Today, the Supreme Court lifted a cloud of uncertainty that had been hanging over consumers, community banks, and credit unions by refusing to take a case that threatened to make the stifling Dodd-Frank pseudo-financial reform legislation even more draconian than it already is.
The Court let stand a unanimous ruling from a three-judge D.C. Circuit Court of Appeals panel that overturned district Judge Richard Leon’s 2013 ruling that the Federal Reserve had not made the price controls stemming from Dodd-Frank’s Durbin Amendment were not stringent enough. Today’s decision, authored by Clinton-appointed Judge David Tatel, found that the Federal Reserve “reasonably construct[ed]” the law in considering costs in setting the price caps.
In the wake of cybersecurity attacks on credit and debit cards, this ruling may have come in the nick of time. In a show of incredible chutzpah, the trade associations for some of the nation’s largest retailers argued in federal court—even after the Target breach—that retailers should pay even less for fraud prevention and cleanup after fraud losses than they currently are under a federally imposed limit.
That would mean that innovation would continue to lag behind and even more of the costs of payment processing would be shifted to consumers—as they have since the passage of this amendment, which was inserted into the 2010 Dodd-Frank financial overhaul by Senate Majority Whip Dick Durbin (D-Ill.).
An affirmation of the Durbin Amendment from the Supreme Court could have boosted a pending attempt by the European Union to implement Durbin-style price controls on debit and credit cards. (The Competitive Enterprise Institute and nine other international free-market groups recently formed the International Alliance for Electronic Payments to persuade EU governments and others to spare consumers this costly and regressive regulatory burden.)
Dodd-Frank’s Durbin Amendment—the result of heavy lobbying by Target, Walmart, and other large retailers—states that the debit interchange fees charged to retailers must be “reasonable and proportional to the cost incurred by the issuer [bank or credit union issuing the card] with respect to the transaction.” This imposed price controls on the interchange fees—also known as “swipe fees”—that banks and credit unions charge merchants for debit card transactions. CEI opposed the Durbin Amendment from the start, because price controls undermine individual property rights and are impractical anyway.
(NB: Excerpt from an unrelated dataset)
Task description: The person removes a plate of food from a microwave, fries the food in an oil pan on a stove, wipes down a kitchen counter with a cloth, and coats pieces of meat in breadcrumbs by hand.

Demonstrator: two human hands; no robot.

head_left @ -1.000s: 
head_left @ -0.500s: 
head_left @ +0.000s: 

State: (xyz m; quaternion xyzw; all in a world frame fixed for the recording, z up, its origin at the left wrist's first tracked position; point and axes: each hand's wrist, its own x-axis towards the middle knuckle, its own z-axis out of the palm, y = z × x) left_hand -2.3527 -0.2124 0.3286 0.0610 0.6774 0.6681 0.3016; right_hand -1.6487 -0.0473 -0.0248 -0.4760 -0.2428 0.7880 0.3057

Many lawmakers who voted for the Durbin Amendment believed that its price-setting process would function similarly to rate regulation of electricity and phone service, in that the fee set would allow for infrastructure and service costs plus what is judged as a “reasonable rate of return.”
What happened instead was that Fed rules implementing the provision bar issuing banks and credit unions from profiting on the fees charged to retailers, and therefore issuers could recover only a very limited portion of costs through such fees. That in turn, has held back promising innovations in payment technology, including Bitcoin and similar digital currency, as the Durbin price controls have killed the profit motive necessary to get these innovations into the hands of everyday retailers and consumers.
This has resulted in a massive cost-shifting of debit card processing costs from retailers to consumers, a sharp reduction of free checking for low-balance accounts, the virtual end of debit card rewards, and fewer resources from retailers to financial institutions to fight hacking and cyberattacks. As I explain here, banks and credit unions pay for the vast bulk of the damage from data breaches, even when caused by retailer error.
In a June 2014 study, George Mason University law professor (and CEI Chairman) Todd Zywicki, International Center for Law and Economics Executive Director Geoffrey J. Manne, and Reason Foundation Vice President Julian Morris found that the Durbin Amendment led to an additional 1 million Americans, “mainly among low-income families,” joining the nation’s unbanked population.
Had the retailers prevailed in this lawsuit—arguing in part the fees still allow banks and credit unions to recover too many data security costs—consumer costs would have risen even further and card purchases would likely have become even more vulnerable to attacks.
In the appeals court ruling, Judge Tatel made similar points to ones I have made in OpenMarket and the Credit Union Times on the flaws in Judge Leon’s decision. Yes, the Durbin Amendment is “convoluted”—in Judge Tatel’s words—but the fact that its language did not explicitly bar “fixed costs” means the Fed is within its authority to consider those costs in setting the price controls.
So, while the Court refrained from making the Durbin Amendment worse, the amendment still has meant the virtual end of free checking and is stalling needed innovation to fight security breaches.
Congress should repeal this convoluted and draconian measure, along with many other destructive provisions of Dodd-Frank. Moreover, the EU should heed the Supreme Court’s common sense and not go down Dick Durbin’s dangerous road of interchange price controls for debit or credit cards.